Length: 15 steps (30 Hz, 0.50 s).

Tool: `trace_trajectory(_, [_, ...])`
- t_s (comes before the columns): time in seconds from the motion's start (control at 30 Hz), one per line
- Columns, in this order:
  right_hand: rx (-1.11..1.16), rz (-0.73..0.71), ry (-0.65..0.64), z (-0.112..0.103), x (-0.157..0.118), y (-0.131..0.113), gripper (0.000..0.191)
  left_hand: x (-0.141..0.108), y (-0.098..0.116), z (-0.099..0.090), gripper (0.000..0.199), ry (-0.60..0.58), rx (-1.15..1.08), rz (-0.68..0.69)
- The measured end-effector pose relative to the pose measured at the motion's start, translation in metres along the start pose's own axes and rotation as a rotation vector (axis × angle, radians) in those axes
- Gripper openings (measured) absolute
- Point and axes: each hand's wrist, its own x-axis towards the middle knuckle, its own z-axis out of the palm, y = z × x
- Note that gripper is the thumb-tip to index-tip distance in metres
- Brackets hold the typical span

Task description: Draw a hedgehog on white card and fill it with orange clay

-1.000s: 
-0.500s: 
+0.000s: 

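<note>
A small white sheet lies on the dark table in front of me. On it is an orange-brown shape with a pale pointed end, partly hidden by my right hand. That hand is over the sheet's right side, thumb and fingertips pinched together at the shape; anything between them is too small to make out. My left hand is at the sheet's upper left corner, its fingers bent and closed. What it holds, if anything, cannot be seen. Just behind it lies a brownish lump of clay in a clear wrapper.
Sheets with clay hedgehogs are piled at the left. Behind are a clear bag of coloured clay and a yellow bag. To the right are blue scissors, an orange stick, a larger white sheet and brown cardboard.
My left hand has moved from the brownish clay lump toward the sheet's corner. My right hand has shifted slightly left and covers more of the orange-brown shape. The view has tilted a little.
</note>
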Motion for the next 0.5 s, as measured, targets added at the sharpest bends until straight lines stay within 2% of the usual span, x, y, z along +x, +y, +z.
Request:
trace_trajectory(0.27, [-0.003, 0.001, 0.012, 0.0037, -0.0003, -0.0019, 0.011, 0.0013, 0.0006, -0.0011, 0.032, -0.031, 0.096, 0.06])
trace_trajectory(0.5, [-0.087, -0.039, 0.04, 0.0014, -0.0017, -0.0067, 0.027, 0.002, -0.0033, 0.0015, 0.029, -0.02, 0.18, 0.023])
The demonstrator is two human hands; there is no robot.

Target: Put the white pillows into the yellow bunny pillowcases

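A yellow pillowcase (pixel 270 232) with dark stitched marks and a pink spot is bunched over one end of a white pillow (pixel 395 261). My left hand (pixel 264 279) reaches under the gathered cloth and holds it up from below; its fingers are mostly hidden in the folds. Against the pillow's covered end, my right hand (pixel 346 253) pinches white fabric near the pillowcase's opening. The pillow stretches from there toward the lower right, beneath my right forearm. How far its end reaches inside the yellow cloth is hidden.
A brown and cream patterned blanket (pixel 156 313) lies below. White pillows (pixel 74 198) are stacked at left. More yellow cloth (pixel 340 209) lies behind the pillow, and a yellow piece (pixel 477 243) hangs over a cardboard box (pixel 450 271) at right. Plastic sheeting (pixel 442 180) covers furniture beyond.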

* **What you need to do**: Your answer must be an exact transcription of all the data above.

* **Answer box**:
Length: 15 steps (30 Hz, 0.50 s).

Tool: `trace_trajectory(_, [_, ...])`
- t_s (comes before the columns): time in seconds from the motion's start (control at 30 Hz), one per line
- Columns, in this order:
  right_hand: rx (-1.11..1.16), rz (-0.73..0.71), ry (-0.65..0.64), z (-0.112..0.103), x (-0.157..0.118), y (-0.131..0.113), gripper (0.000..0.191)
  left_hand: x (-0.141..0.108), y (-0.098..0.116), z (-0.099..0.090), gripper (0.000..0.199), ry (-0.60..0.58), rx (-1.15..1.08), rz (-0.68..0.69)
- The measured end-effector pose relative to the pose measured at the motion's start, translation in metres along the start pose's own axes and rotation as a rotation vector (axis × angle, radians) in those axes
- Gripper openings (measured) absolute
- Point and axes: each hand's wrist, its own x-axis towards the middle knuckle, its own z-axis out of the palm, y = z × x
- Note that gripper is the thumb-tip to index-tip distance in metres
- Brackets hold the typical span

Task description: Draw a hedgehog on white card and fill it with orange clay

-1.000s: 
-0.500s: 
+0.000s: 

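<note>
A small white sheet lies on the dark table in front of me. On it is an orange-brown shape with a pale pointed end, partly hidden by my right hand. That hand is over the sheet's right side, thumb and fingertips pinched together at the shape; anything between them is too small to make out. My left hand is at the sheet's upper left corner, its fingers bent and closed. What it holds, if anything, cannot be seen. Just behind it lies a brownish lump of clay in a clear wrapper.
Sheets with clay hedgehogs are piled at the left. Behind are a clear bag of coloured clay and a yellow bag. To the right are blue scissors, an orange stick, a larger white sheet and brown cardboard.
My left hand has moved from the brownish clay lump toward the sheet's corner. My right hand has shifted slightly left and covers more of the orange-brown shape. The view has tilted a little.
</note>
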Motion for the next 0.5 s, as measured, targets added at the sharpest bends until straight lines stay within 2% of the usual span, x, y, z along +x, +y, +z.
Request:
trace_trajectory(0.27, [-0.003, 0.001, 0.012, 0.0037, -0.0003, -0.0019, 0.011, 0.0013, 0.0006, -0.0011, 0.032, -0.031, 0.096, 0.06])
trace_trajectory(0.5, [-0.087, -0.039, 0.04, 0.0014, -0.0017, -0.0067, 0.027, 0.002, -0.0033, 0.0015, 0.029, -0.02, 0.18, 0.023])
The demonstrator is two human hands; there is no robot.

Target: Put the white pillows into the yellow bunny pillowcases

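A yellow pillowcase (pixel 270 232) with dark stitched marks and a pink spot is bunched over one end of a white pillow (pixel 395 261). My left hand (pixel 264 279) reaches under the gathered cloth and holds it up from below; its fingers are mostly hidden in the folds. Against the pillow's covered end, my right hand (pixel 346 253) pinches white fabric near the pillowcase's opening. The pillow stretches from there toward the lower right, beneath my right forearm. How far its end reaches inside the yellow cloth is hidden.
A brown and cream patterned blanket (pixel 156 313) lies below. White pillows (pixel 74 198) are stacked at left. More yellow cloth (pixel 340 209) lies behind the pillow, and a yellow piece (pixel 477 243) hangs over a cardboard box (pixel 450 271) at right. Plastic sheeting (pixel 442 180) covers furniture beyond.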

No other output belongs to this answer.